Thanks for your detailed response! this at least helps me understand where to begin. I do have a few questions though -

If I use a string literal within a lambda (for instance, a delegate in the timed scheduler I was working on), will the string be reallocated every time the lambda is called? Will the lambda itself ever be disposed of? I have quite a few of these tasks that are wrapped in Task wrapper objects - I was assuming that once the task was run and dereferenced, the lambda and all enclosed variables would be disposed of as well. Is this accurate or does the lambda stick around?

I am pretty religious about doing this, but there are a lot of buttons that sit around on the heap in runtime. From what I can tell, these shouldn’t ever get cleaned up as I have a bunch of Panels with a a ton of on screen UI elements operating as logical screen objects that I retain references to. Could this cause issues if any delegates are only assigned once and their referencing object is never deleted?
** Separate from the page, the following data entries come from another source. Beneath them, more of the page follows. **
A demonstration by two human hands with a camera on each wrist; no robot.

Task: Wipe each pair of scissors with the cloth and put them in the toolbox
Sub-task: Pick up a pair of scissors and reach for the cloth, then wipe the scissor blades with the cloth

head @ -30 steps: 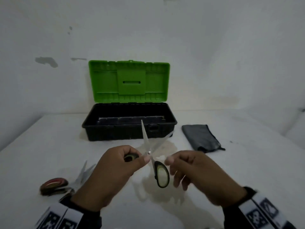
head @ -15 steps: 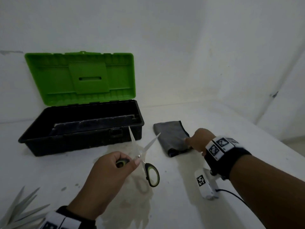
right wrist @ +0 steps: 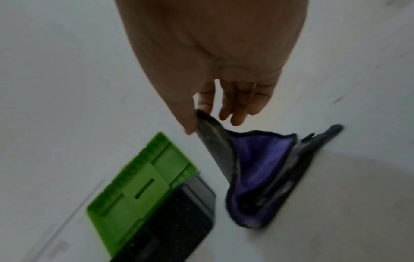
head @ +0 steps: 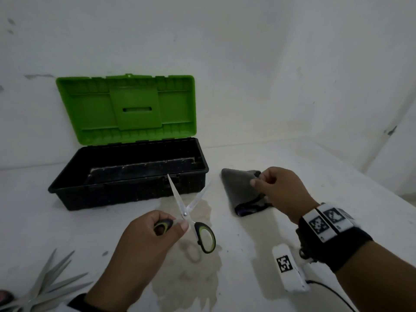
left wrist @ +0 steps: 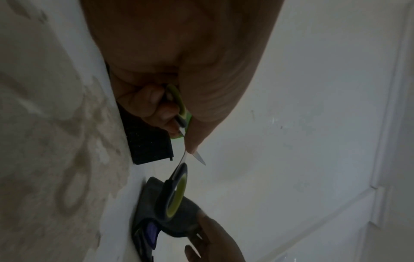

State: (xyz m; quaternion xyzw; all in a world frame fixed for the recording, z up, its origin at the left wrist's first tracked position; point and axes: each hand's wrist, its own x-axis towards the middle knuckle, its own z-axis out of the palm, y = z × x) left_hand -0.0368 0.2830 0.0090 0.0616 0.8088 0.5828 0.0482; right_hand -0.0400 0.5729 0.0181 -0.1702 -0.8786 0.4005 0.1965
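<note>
Nearest me, low to the left of my left hand [head: 144, 239], a fan of bare steel blades [head: 48, 280] lies on the white table [head: 281, 167], more scissors waiting their turn, I judge, though their handles are mostly cut off by the frame edge. My left hand has its fingers curled round one loop of the green-and-black scissors [head: 191, 218] with the thumb pressed near the pivot; the other loop hangs free just to the right of that grip. I hold them this way, I think, to keep both blades exposed for wiping: they stand splayed in a V, long axis running from the handles near me up and away, tips pointing toward the toolbox. Across from that grip, to the right and a little farther out, my right hand [head: 279, 190] pinches a corner of the grey cloth [head: 240, 188] between thumb and forefinger, the other fingers loosely bent; the wrist view shows the fold opening on a purple inner face [right wrist: 262, 163] while the rest drags on the table. Farthest, beyond the scissor tips, the black toolbox [head: 126, 197] sits with its green lid [head: 128, 109] propped upright and its interior dark.
</note>
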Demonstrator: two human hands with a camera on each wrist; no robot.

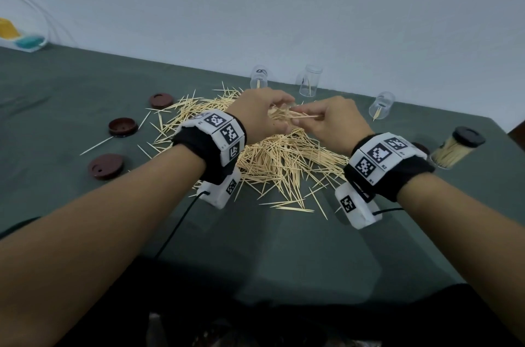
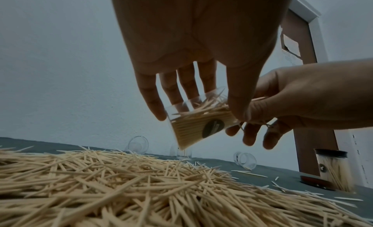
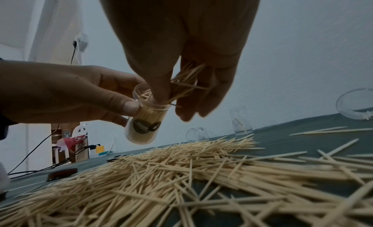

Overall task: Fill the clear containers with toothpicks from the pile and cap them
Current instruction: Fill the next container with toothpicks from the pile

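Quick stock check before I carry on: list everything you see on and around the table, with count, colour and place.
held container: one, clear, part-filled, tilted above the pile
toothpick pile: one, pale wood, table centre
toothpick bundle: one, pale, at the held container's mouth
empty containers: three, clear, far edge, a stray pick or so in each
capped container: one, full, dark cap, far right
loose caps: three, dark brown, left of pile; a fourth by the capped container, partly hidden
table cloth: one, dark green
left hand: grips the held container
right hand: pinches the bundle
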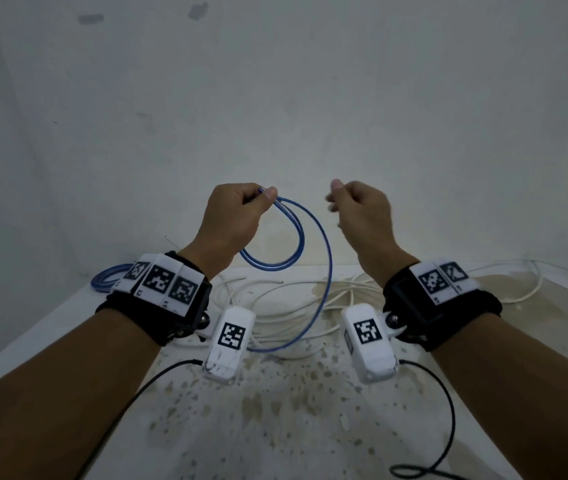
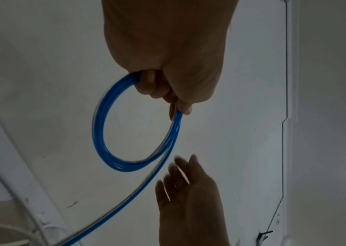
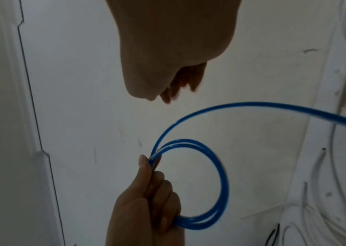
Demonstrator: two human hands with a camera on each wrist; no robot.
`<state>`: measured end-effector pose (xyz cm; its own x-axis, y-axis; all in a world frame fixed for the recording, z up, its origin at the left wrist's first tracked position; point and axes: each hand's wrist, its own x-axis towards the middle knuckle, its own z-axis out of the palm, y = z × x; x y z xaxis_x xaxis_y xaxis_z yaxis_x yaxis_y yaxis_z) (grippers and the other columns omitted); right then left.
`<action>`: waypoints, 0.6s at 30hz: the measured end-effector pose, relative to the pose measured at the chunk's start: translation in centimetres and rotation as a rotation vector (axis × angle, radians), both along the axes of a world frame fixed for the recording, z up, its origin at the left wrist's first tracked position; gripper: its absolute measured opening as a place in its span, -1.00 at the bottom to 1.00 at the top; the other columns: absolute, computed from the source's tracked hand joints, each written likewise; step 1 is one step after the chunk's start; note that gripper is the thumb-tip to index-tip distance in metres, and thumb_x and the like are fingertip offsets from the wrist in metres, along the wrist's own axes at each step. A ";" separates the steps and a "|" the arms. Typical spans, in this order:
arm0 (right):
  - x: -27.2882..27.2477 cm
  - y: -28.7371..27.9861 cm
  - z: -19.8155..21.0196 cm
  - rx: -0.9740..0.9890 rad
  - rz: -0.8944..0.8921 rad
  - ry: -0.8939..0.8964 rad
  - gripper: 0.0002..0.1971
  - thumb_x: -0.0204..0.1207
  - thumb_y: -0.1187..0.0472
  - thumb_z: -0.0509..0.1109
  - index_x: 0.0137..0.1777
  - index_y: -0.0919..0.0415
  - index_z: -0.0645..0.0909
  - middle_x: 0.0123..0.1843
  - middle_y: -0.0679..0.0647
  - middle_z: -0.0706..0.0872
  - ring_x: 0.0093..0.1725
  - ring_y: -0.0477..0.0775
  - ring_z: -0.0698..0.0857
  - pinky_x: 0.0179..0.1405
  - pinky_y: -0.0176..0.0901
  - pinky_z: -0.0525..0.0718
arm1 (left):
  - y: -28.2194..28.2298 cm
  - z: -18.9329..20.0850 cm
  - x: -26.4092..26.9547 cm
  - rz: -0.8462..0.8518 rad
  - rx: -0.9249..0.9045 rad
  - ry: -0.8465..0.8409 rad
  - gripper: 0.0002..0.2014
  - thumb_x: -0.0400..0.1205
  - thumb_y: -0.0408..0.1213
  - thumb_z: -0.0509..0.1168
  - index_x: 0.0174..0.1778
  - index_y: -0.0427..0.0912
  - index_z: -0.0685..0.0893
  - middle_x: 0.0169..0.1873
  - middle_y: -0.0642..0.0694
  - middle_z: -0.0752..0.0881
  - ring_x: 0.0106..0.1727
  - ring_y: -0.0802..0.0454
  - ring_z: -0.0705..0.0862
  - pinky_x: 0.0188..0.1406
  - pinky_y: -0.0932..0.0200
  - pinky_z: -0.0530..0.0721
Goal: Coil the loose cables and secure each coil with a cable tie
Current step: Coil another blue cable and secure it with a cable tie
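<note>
Blue cable [image 1: 296, 237]: small coil gripped in left hand [image 1: 232, 216], tail trailing to worktop [image 1: 275, 427]. Right hand [image 1: 362, 213]: held nearby, loosely curled, nothing held.

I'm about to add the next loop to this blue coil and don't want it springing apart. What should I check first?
1. Left hand grips the blue coil: ok.
2. Loops lie together in the coil: ok.
3. Right hand free to take the trailing blue cable: ok, holds nothing.
4. Trailing cable clear of the white cables: cannot tell, it runs down across them.
5. Cable tie within reach: cannot tell, none visible.
</note>
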<state>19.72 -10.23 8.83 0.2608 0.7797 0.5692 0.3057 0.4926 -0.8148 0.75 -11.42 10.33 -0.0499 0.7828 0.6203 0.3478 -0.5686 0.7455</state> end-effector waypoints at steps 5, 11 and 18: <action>-1.3 -1.3 1.9 -0.404 0.646 0.180 -0.65 0.76 0.08 0.21 -0.02 0.31 0.72 -0.21 0.17 0.82 -0.21 0.11 0.78 0.02 0.00 0.75 | -0.2 0.0 0.6 -0.088 0.034 -0.084 -0.73 0.70 -0.16 0.31 -0.11 -0.28 0.81 -0.57 -0.09 0.31 -0.53 0.05 0.22 -0.56 0.25 0.26; -1.8 -2.1 1.6 -0.535 0.868 0.405 -0.73 0.76 0.17 0.20 -0.02 0.33 0.64 -0.31 0.14 0.75 -0.43 0.02 0.69 -0.09 0.04 0.82 | -0.4 0.1 0.4 -0.097 0.064 -0.081 -0.76 0.72 -0.18 0.29 -0.11 -0.20 0.81 -0.67 0.15 0.38 -0.59 0.16 0.28 -0.52 0.32 0.32; -1.1 -2.0 1.4 -0.621 1.065 0.459 -0.82 0.73 0.15 0.16 0.00 0.20 0.54 -0.43 -0.03 0.49 -0.51 -0.09 0.36 -0.15 -0.15 0.53 | -0.8 0.2 0.1 -0.185 0.059 -0.080 -0.75 0.73 -0.17 0.27 -0.14 -0.13 0.81 -0.58 -0.04 0.27 -0.57 0.06 0.18 -0.57 0.19 0.19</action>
<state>18.61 -12.28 10.22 -0.5676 0.8205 0.0685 -0.3608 -0.1731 -0.9164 0.85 -12.26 10.50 0.0398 0.7459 0.6649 0.1744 -0.6604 0.7304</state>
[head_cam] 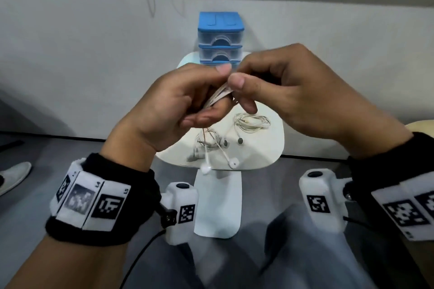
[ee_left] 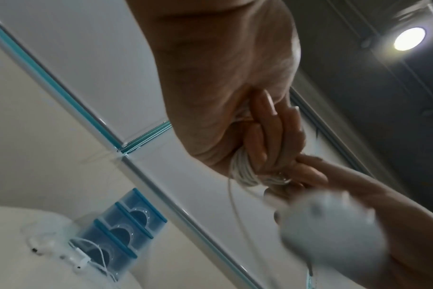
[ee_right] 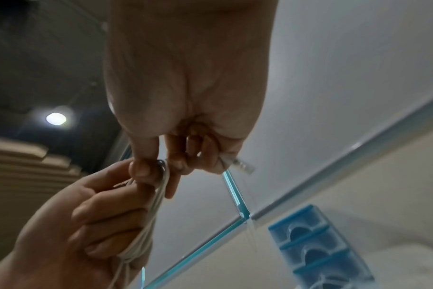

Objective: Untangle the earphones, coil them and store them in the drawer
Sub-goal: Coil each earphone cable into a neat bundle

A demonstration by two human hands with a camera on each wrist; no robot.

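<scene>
A bundle of white earphone cable is wound round the fingers of my left hand, which grips it above the small white table. My right hand pinches the top of that bundle between thumb and forefinger. Two white earbuds dangle on their leads below the left hand. In the left wrist view the coil wraps the curled fingers. From the right wrist, the thumb tip presses the cable. A blue drawer unit stands behind, drawers closed.
Two more coiled earphone sets lie on the table, one at the right and one under the hanging leads. A white wall rises behind the drawer unit. A pale shoe rests on the grey floor at the left.
</scene>
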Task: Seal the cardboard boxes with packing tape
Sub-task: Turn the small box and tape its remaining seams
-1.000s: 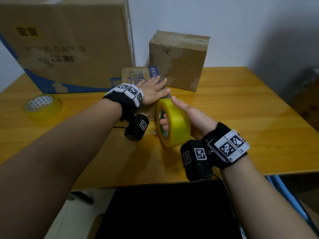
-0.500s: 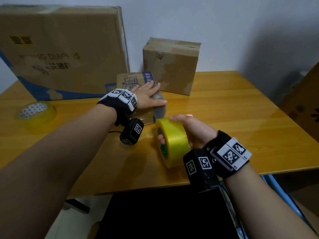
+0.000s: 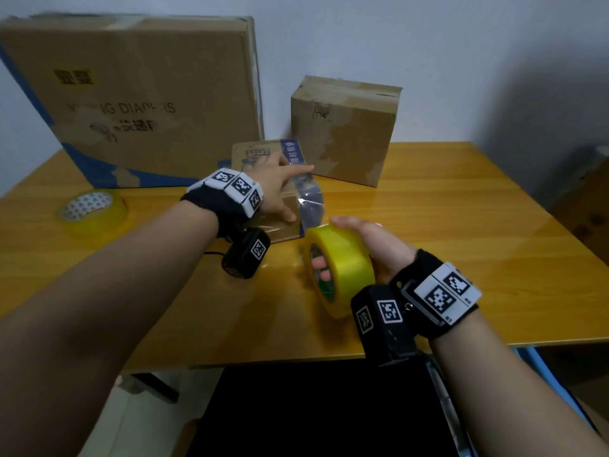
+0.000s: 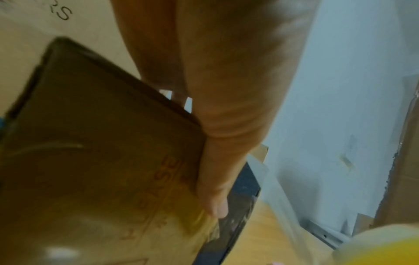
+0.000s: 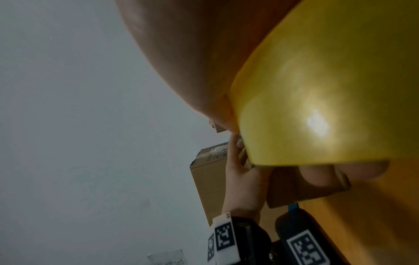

mcalsyn · August 2, 2022, 9:23pm

String literals in a lambda won’t get reallocated, but references to string fields from within lambdas can cause leakage by keeping the whole containing class around. I tried to cobble up an example:

public class SomeClass
{
    private int luckyNumber = 7;

    public void ConfigureSomething()
    {
        // This will create a persistent reference to 'this'
        //   from within the StaticThing class. The lambda has
        //   to 'capture' the 'this' pointer and consequently SomeClass
        //   won't get garbage collected as long as StaticThing
        //   exists. This is also true if 'StaticThing' is not
        //   a static class. As long as it exists, so does SomeCLass.
        StaticThing.CallMeBack((context) => {
            context.Frob(this.luckyNumber);
        });
    }

    public void ConfigureSomething_better()
    {
        // In this case, the lambda captures the stack
        //   variable called 'myLuckyNumber'. The 'this'
        //   pointer is not captured, so SomeClass can
        //   get garbage collected.
        var myLuckyNumber = this.luckyNumber;
        StaticThing.CallMeBack((context) => {
            context.Frob(myLuckyNumber);
        });
    }
}

Allocating delegates just once should not cause monotonically increasing memory usage. Maybe one big hit, but it should not change after that.

I would recommend sprinkling around some breakpoints on constructors and finalizers just to make sure you are seeing the allocation patterns that you expect.